Problem description >> Some of the lines below need repeating. Reproduce exactly those between the lines holding "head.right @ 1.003" and "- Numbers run", inclusive.

Records from a data source >>

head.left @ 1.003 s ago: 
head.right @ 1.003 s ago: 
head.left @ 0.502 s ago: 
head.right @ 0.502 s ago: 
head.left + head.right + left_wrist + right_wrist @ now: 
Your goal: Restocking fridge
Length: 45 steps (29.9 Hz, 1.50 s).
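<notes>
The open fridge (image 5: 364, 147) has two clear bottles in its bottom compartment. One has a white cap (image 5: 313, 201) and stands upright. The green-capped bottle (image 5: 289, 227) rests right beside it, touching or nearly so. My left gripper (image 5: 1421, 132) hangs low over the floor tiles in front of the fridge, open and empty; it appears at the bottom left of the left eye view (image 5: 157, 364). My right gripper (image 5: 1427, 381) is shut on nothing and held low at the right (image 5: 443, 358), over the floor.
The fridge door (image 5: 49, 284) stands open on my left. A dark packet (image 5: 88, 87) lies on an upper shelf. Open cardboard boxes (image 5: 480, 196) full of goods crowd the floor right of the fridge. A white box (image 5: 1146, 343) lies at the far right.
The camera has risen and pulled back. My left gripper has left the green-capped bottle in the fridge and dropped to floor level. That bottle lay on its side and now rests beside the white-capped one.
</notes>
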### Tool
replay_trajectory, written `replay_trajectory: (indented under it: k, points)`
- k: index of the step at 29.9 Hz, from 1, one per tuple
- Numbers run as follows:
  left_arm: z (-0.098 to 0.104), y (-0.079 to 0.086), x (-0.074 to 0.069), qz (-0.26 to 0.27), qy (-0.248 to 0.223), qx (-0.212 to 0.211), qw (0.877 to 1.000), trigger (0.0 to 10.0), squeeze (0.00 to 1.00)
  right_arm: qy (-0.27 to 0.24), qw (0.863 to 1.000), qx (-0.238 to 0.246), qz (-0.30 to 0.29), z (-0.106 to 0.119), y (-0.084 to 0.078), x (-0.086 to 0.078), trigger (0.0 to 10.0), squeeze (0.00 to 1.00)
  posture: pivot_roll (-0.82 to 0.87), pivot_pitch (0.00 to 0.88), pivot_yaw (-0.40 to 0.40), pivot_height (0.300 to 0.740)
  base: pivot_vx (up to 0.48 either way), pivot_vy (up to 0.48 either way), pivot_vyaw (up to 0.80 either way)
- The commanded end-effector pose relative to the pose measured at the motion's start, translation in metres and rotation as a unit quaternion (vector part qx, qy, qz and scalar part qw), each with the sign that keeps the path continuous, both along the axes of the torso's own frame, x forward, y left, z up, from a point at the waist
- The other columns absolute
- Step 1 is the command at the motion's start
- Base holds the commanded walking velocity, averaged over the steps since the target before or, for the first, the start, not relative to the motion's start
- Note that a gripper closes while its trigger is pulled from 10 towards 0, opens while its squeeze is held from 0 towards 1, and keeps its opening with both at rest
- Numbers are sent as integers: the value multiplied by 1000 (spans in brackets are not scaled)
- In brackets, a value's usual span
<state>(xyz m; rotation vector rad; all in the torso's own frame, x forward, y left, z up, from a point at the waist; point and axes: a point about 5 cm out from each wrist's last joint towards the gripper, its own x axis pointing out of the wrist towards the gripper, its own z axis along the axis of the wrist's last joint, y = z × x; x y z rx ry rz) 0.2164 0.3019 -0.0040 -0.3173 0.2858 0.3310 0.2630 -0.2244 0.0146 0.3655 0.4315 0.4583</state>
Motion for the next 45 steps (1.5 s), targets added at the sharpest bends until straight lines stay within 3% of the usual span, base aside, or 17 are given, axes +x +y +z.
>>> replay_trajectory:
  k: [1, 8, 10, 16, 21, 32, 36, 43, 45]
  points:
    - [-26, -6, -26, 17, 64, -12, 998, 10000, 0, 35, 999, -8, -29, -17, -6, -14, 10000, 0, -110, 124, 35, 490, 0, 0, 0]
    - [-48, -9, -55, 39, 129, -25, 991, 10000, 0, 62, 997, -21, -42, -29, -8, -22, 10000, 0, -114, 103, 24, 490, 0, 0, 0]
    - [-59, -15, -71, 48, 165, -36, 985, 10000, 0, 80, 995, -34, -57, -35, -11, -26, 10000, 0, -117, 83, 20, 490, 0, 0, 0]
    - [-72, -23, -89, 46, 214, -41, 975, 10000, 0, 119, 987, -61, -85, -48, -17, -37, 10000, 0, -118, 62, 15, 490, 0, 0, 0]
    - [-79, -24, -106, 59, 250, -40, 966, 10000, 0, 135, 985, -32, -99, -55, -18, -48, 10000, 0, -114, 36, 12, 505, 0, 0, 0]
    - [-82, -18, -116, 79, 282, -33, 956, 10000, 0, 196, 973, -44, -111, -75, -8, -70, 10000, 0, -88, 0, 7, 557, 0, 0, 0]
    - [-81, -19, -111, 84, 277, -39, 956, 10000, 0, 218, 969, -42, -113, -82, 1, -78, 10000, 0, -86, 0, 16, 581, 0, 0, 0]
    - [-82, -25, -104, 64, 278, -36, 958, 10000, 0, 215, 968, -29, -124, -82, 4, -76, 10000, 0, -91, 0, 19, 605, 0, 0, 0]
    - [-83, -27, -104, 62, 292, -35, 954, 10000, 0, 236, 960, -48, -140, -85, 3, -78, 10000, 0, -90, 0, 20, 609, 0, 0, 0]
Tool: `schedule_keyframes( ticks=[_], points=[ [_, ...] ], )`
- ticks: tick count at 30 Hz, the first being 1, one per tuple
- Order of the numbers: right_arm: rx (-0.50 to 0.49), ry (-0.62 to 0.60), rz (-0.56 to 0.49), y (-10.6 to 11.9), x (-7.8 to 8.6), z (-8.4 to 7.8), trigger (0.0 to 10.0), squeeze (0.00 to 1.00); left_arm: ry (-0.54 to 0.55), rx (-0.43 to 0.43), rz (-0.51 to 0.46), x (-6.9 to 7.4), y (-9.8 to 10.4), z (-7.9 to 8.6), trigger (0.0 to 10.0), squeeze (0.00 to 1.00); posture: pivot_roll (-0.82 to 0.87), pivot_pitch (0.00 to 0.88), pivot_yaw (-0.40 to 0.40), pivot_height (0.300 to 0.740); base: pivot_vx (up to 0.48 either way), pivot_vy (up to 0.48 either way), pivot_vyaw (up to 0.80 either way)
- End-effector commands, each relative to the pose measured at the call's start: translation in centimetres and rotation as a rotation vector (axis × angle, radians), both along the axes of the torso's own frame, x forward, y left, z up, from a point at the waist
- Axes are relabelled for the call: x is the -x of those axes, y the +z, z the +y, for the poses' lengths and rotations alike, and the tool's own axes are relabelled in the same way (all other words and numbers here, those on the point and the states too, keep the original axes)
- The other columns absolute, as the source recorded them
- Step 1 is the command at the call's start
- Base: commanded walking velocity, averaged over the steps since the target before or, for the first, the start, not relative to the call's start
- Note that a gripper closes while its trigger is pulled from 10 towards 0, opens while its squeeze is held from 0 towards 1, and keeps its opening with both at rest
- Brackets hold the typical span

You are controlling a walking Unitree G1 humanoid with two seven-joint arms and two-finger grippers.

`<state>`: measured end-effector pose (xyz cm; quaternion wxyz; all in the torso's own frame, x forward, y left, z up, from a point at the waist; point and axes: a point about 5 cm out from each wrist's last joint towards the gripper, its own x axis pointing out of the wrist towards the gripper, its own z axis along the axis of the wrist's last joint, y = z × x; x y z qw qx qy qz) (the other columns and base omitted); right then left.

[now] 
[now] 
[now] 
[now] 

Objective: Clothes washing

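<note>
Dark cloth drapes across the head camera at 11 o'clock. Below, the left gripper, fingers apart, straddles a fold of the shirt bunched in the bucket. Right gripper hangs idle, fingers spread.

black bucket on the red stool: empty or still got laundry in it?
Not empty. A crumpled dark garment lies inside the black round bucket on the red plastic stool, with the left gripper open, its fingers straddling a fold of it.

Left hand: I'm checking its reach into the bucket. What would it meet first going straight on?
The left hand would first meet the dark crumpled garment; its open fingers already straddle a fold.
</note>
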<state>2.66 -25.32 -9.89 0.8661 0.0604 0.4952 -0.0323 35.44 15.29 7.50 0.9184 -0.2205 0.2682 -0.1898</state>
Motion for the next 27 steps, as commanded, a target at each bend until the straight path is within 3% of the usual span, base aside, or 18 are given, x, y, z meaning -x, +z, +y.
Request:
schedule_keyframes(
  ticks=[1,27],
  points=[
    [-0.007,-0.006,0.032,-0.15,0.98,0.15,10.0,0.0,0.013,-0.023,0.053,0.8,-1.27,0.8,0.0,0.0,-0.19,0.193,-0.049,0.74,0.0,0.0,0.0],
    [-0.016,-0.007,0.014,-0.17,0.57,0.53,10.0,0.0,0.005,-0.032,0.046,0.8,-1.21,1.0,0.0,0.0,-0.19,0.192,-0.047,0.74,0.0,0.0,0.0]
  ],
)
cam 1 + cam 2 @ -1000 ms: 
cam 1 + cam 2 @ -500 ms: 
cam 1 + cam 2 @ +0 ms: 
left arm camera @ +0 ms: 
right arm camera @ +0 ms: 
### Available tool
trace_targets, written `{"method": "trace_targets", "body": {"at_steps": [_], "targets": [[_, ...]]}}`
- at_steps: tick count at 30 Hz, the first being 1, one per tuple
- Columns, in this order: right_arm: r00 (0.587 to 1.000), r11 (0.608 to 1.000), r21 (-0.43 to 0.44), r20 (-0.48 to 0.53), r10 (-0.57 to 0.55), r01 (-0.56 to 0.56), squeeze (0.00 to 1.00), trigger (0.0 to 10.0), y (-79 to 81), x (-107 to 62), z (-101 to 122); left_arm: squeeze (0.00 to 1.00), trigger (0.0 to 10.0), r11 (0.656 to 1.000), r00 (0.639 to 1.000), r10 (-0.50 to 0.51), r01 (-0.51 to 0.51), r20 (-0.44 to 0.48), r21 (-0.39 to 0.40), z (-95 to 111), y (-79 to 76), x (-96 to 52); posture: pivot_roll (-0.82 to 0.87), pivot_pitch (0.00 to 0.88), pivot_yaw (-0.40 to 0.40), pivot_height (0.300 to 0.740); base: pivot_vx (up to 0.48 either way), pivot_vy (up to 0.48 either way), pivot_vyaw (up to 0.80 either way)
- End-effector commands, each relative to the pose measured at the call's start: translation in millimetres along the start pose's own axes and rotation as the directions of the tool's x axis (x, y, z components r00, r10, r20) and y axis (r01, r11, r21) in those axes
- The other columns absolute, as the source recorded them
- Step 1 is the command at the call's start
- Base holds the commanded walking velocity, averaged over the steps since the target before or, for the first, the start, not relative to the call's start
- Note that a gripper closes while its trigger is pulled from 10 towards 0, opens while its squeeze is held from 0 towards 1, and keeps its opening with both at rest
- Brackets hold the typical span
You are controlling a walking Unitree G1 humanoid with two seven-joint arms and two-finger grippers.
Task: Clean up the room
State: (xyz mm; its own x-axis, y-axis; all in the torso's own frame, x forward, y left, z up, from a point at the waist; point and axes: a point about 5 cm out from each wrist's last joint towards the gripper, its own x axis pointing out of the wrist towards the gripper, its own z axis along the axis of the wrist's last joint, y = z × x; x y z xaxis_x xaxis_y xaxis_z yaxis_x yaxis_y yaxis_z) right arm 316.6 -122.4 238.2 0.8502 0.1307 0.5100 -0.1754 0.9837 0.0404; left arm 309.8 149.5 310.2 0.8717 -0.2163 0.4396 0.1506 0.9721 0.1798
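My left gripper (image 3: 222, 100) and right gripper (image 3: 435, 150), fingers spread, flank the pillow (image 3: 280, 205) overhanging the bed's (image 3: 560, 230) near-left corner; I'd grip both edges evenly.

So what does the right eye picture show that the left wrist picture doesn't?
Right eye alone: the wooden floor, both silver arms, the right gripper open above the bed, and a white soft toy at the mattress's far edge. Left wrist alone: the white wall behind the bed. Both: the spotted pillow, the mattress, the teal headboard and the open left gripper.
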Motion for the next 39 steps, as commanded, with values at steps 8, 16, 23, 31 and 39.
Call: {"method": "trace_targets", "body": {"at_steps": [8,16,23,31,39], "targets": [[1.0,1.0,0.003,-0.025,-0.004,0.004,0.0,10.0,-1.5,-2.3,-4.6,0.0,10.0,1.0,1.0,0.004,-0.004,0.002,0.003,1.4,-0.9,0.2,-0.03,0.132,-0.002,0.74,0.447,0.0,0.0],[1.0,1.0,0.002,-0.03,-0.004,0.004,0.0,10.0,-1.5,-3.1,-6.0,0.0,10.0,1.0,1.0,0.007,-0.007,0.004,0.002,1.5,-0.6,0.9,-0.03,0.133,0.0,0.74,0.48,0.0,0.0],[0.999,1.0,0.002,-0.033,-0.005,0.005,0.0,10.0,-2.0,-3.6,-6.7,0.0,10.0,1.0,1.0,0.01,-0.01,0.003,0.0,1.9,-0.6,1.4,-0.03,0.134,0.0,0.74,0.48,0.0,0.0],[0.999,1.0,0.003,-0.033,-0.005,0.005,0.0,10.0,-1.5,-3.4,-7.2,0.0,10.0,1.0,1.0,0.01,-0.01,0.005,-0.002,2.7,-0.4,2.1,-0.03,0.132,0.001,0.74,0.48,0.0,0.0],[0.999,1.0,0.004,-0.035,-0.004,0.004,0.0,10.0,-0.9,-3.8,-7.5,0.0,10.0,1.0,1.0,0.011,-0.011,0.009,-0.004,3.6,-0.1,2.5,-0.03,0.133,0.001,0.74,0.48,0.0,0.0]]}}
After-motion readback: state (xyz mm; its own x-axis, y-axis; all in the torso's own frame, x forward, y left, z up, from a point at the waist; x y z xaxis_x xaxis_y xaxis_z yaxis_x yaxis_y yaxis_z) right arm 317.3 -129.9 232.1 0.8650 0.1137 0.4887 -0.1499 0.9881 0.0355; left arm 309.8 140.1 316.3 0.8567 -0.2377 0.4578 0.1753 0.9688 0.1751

Reply to the task >>
head.right @ 1.003 s ago: 
head.left @ 0.502 s ago: 
head.right @ 0.502 s ago: 
head.left + head.right + left_wrist + right_wrist @ now: 
Your goal: Restocking fridge
Length: 45 steps (29.9 Hz, 1.50 s).
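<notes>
The open fridge (image 5: 364, 147) has two clear bottles in its bottom compartment. One has a white cap (image 5: 313, 201) and stands upright. The green-capped bottle (image 5: 289, 227) rests right beside it, touching or nearly so. My left gripper (image 5: 1421, 132) hangs low over the floor tiles in front of the fridge, open and empty; it appears at the bottom left of the left eye view (image 5: 157, 364). My right gripper (image 5: 1427, 381) is shut on nothing and held low at the right (image 5: 443, 358), over the floor.
The fridge door (image 5: 49, 284) stands open on my left. A dark packet (image 5: 88, 87) lies on an upper shelf. Open cardboard boxes (image 5: 480, 196) full of goods crowd the floor right of the fridge. A white box (image 5: 1146, 343) lies at the far right.
The camera has risen and pulled back. My left gripper has left the green-capped bottle in the fridge and dropped to floor level. That bottle lay on its side and now rests beside the white-capped one.
</notes>
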### Tool
replay_trajectory, written `replay_trajectory: (indented under it: k, points)`
- k: index of the step at 29.9 Hz, from 1, one per tuple
- Numbers run as follows:

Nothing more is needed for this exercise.